Tensions between the two factions continued to grow, until Peter I turned 17 years of age, when his Naryshkin relatives demanded that Sophia step down. In response, Shaklovityi advised Sophia to proclaim herself tsarina and attempted to induce the Streltsy to a new uprising. Most of the Streltsy units deserted central Moscow for the suburb of Preobrazhenskoye and later for the Troitse-Sergiyeva Lavra, where the young tsar was living. Feeling the power slipping from her hands, Sophia sent the boyars and the Patriarch to Peter, asking him to join her in the Kremlin. He flatly refused her overtures, demanding Shaklovityi's execution and Golitsyn's exile.

After Sophia agreed to surrender her senior boyars, she was arrested and forced to withdraw to the Novodevichy Convent without formally taking the veil. Sophia may have made one last attempt at securing power, although her involvement is unclear. Regardless of her conscious intent, her fate was sealed ten years later, when the Streltsy attempted to reinstate her in the Kremlin during Peter's absence from the country. This uprising was suppressed with an iron hand, and soon the corpses of the rebels were suspended in front of Sophia's windows. Having taken the veil, she was kept in the strictest seclusion, with other nuns not allowed to see her except on Easter Sunday. She died in the Novodevichy Convent six years later.

==In popular culture==

Sophia Alekseyevna appears as a minor character in the wuxia novel The Deer and the Cauldron by Jin Yong.

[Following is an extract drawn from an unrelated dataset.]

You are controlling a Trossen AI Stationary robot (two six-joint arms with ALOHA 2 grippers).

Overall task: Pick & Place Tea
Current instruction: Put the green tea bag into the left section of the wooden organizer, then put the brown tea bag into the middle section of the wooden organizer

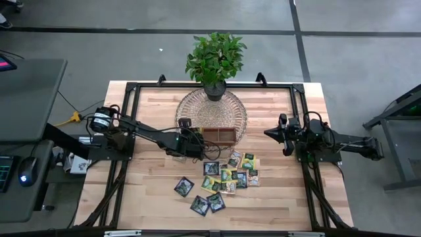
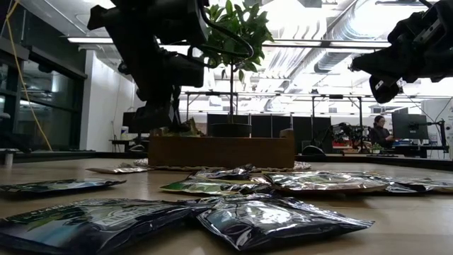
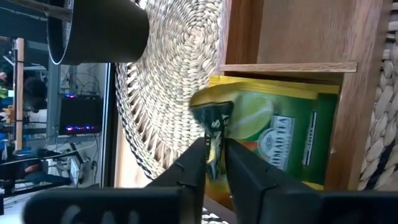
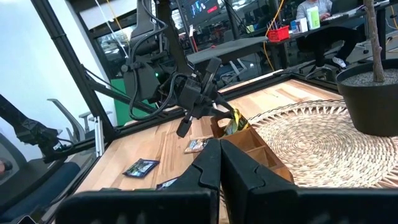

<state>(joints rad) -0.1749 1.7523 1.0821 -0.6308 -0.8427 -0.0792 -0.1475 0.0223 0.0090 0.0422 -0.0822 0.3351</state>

In the novel, the protagonist Wei Xiaobao goes to Russia and helps her in the coup against her half-brother Peter I. This event led to the peace between China and Russia in the Nerchinsk Treaty.

Vanessa Redgrave portrayed the character of Sophia Alekseyevna in the 1986 miniseries Peter the Great. Her performance received an Emmy award nomination for Outstanding Supporting Actress in a Miniseries.